The introduction of high-field MR systems for intraoperative guidance brings neurointervention to new levels. Although it is pricey and complex compared with previous technology, high-field MR may eventually prove cost-effective by helping neurosurgeons achieve better results, reduce patient complications, and cultivate partnerships with other specialists through better scanner utilization.
The introduction of high-field MR systems for intraoperative guidance brings neurointervention to new levels. Although it is pricey and complex compared with previous technology, high-field MR may eventually prove cost-effective by helping neurosurgeons achieve better results, reduce patient complications, and cultivate partnerships with other specialists through better scanner utilization.
Low-field intraoperative scanning has several drawbacks, including a lower spatial resolution that limits the ability to accurately define tumor margins. High-field MRI, on the other hand, allows for image acquisition during surgery with the same quality as diagnostic and postoperative examination and helps control the extent and impact of a resection. It also allows for surgical strategy changes on the go, thus acting as immediate intraoperative quality control, said Dr. Christopher Nimsky, an associate professor of neurosurgery at the University of Erlangen in Germany.

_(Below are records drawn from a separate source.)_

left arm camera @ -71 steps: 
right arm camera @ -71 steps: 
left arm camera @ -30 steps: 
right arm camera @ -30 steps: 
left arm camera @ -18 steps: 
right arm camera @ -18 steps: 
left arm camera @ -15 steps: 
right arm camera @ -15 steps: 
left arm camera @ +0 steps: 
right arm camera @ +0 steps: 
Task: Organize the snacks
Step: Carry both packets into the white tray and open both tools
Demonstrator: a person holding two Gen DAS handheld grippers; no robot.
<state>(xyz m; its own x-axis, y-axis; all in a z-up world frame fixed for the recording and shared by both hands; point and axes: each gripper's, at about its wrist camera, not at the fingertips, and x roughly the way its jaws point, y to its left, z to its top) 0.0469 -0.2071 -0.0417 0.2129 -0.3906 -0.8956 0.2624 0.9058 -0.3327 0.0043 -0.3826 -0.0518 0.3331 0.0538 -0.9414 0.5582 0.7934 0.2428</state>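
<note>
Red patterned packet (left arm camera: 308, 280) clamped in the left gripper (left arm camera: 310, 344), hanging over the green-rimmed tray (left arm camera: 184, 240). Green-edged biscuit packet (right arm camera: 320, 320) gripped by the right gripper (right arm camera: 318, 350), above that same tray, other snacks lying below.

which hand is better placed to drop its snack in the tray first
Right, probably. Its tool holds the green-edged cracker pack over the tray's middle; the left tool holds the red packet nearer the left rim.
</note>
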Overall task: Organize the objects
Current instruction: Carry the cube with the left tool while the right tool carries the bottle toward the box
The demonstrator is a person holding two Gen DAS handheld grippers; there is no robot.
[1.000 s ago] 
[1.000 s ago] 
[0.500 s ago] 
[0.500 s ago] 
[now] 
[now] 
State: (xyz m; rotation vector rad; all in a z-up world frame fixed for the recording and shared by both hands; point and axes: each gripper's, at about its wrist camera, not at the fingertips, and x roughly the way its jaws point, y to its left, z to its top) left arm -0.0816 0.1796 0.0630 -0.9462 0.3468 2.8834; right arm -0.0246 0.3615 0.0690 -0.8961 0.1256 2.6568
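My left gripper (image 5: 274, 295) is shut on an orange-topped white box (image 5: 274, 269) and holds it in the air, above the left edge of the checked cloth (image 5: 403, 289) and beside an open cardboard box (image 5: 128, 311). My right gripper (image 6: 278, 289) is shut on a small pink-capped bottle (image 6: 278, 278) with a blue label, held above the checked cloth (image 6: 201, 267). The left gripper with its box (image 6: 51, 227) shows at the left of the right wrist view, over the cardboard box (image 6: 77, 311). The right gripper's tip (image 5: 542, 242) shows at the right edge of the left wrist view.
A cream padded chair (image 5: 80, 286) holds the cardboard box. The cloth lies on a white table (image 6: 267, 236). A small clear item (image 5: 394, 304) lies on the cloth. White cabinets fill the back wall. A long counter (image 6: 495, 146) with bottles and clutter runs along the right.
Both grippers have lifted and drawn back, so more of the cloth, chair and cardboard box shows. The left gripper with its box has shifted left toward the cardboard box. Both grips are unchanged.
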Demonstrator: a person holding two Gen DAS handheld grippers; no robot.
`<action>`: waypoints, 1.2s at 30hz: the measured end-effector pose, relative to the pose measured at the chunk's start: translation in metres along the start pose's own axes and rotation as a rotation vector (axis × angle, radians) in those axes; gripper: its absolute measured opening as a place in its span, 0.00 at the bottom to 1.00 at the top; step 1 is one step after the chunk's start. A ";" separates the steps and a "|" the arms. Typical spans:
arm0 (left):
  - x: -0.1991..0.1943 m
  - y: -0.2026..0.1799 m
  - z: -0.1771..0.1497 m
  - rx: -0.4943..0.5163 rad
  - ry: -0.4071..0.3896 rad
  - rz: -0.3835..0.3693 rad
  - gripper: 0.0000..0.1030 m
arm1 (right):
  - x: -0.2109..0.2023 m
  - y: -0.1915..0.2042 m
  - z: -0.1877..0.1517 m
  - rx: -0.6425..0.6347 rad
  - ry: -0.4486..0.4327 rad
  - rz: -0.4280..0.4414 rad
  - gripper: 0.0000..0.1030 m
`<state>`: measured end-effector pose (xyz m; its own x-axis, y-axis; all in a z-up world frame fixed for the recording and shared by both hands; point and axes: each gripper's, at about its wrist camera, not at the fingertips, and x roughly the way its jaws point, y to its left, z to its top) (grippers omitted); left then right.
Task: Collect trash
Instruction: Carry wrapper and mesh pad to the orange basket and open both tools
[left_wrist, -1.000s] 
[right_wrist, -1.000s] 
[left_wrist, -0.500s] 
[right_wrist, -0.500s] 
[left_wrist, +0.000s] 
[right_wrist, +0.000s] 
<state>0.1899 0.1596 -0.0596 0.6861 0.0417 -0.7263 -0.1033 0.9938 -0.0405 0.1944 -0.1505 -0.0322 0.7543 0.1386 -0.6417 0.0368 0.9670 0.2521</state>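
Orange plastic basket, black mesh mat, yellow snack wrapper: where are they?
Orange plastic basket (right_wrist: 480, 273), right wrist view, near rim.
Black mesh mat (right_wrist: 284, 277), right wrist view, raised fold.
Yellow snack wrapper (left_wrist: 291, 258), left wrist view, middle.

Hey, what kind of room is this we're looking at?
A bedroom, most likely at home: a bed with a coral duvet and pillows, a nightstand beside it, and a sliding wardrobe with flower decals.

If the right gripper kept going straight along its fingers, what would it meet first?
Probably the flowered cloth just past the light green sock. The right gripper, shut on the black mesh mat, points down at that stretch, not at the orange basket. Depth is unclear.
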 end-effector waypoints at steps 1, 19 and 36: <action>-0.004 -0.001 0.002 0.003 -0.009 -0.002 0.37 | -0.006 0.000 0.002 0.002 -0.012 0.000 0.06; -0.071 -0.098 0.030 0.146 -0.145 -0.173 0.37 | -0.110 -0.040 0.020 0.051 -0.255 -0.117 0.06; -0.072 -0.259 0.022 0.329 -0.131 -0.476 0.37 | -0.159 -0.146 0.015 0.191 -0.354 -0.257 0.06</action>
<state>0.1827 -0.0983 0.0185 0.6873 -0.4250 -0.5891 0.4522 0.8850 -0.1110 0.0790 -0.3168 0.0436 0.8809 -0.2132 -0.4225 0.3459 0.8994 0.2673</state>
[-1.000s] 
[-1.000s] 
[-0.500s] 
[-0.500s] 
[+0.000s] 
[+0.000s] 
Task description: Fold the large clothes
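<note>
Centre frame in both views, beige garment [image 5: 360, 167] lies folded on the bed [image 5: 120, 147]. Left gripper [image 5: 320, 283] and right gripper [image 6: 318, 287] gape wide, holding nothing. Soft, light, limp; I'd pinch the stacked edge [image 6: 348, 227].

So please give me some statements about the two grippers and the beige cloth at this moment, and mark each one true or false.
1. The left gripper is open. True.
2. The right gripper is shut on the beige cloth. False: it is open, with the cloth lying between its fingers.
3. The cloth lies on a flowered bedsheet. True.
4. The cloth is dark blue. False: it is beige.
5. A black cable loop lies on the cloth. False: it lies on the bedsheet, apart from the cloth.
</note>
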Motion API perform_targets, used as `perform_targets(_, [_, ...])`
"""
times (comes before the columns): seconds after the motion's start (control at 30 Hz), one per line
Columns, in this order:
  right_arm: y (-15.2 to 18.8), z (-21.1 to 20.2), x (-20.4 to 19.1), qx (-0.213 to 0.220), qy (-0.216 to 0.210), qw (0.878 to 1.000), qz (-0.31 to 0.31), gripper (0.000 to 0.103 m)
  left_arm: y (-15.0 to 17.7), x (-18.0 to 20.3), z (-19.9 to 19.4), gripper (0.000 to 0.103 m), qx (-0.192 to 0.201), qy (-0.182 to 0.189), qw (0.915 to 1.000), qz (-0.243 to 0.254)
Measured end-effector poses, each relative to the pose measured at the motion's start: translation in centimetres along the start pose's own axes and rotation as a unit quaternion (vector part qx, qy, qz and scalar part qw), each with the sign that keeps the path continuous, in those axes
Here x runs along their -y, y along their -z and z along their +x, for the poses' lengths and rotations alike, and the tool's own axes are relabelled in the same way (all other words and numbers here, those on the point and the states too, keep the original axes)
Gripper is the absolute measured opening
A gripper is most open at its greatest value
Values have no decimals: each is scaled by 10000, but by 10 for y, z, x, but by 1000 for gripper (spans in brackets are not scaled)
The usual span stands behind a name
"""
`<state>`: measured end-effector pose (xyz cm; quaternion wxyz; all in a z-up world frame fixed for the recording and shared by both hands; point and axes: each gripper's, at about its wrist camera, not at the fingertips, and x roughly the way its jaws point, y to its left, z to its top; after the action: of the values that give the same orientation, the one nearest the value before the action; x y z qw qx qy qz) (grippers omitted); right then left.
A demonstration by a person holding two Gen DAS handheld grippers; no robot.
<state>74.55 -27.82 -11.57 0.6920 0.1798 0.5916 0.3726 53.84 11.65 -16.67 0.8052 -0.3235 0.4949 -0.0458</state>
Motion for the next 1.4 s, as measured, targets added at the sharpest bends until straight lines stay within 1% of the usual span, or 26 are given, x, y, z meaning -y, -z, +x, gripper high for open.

Nimsky and colleagues devised a neurosurgical scheme combining simultaneous microscope-based neuronavigation with a 1.5T MR magnet for intraoperative imaging, which replaced a 0.2T system previously in place at their institution. Unlike standard neuronavigation based on anatomic information, integrated preoperative magnetoencephalography with high-field MR capabilities such as functional imaging can be used to localize and preserve crucial brain areas associated with speech and movement, despite massive resections.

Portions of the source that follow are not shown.